### Task brief
Please print the entries below exactly, from the line with "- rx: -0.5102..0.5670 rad" through the line with "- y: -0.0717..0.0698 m", including both of those lines and leaving out all others.

%%

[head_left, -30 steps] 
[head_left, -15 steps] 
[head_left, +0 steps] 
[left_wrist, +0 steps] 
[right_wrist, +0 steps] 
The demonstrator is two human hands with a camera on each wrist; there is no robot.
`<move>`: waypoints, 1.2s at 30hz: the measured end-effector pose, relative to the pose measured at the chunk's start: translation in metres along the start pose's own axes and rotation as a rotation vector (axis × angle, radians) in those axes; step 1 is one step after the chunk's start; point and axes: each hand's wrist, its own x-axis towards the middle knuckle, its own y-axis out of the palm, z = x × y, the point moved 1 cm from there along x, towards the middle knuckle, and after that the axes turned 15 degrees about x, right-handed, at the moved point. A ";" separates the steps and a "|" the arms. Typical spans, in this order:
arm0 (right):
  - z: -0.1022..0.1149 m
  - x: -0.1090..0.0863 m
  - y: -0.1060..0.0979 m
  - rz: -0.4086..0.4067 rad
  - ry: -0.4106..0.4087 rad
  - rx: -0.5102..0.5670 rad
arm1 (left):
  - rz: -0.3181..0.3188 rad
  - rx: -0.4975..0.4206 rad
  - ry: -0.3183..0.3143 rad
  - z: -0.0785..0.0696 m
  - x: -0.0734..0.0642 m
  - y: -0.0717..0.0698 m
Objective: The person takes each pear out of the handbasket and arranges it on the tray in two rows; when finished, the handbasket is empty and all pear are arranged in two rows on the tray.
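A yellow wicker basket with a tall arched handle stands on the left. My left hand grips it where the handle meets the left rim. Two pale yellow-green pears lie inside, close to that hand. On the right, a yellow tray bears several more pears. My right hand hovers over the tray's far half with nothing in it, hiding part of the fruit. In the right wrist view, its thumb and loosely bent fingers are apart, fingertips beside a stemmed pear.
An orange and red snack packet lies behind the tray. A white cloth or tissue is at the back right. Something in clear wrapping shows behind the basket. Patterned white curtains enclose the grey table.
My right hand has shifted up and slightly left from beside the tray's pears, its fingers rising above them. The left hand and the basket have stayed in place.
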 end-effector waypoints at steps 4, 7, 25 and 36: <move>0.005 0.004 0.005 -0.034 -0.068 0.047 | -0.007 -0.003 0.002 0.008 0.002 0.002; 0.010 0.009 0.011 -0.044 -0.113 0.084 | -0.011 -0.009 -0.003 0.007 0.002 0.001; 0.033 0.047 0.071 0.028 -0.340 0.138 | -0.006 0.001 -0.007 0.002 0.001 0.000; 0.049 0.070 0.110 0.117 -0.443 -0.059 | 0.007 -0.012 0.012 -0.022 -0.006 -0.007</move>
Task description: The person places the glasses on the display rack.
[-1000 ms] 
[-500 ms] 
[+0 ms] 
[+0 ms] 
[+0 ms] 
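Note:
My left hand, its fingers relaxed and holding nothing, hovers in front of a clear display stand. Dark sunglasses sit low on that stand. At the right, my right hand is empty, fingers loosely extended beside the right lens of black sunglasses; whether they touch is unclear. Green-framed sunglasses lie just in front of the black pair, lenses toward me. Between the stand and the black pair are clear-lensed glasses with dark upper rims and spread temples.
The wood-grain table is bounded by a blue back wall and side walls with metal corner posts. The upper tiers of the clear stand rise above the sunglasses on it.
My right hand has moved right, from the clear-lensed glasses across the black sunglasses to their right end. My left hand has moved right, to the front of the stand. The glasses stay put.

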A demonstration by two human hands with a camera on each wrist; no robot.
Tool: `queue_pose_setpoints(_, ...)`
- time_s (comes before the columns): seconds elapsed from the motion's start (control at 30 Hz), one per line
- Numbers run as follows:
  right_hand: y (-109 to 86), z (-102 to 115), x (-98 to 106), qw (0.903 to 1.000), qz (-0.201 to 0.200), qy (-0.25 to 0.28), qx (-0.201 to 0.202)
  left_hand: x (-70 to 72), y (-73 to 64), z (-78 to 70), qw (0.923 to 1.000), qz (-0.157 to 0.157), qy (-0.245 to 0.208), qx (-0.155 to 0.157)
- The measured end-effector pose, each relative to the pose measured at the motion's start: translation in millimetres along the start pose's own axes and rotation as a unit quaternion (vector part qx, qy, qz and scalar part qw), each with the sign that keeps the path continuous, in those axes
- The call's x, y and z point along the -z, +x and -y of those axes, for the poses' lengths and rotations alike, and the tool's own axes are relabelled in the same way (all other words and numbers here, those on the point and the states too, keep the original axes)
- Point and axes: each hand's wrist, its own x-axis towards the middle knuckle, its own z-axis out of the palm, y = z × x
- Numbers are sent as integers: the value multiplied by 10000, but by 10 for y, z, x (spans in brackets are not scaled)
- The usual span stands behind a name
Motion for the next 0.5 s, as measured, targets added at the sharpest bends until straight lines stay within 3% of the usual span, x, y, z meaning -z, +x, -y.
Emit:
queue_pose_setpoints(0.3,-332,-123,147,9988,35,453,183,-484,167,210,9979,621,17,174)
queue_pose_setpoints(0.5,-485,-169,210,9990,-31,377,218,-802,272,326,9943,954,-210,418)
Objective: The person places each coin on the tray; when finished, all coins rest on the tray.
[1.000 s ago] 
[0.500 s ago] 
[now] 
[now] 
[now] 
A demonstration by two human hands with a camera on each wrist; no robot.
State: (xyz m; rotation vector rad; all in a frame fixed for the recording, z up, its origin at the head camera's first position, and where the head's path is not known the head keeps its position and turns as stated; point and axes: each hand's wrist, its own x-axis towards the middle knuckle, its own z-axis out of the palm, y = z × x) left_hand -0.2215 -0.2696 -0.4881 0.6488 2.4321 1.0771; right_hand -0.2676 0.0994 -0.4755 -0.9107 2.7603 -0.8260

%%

### Solved problem
  - rx: -0.5102..0.5670 rad
arm1 (left):
  - rz: -0.3181..0.3188 rad
  - rx: -0.4975..0.4206 rad
  - ry: -0.3183..0.3143 rad
  - z: -0.0785..0.0696 m
  - x: -0.0734..0.0642 m
  - y: -0.0717..0.0698 m

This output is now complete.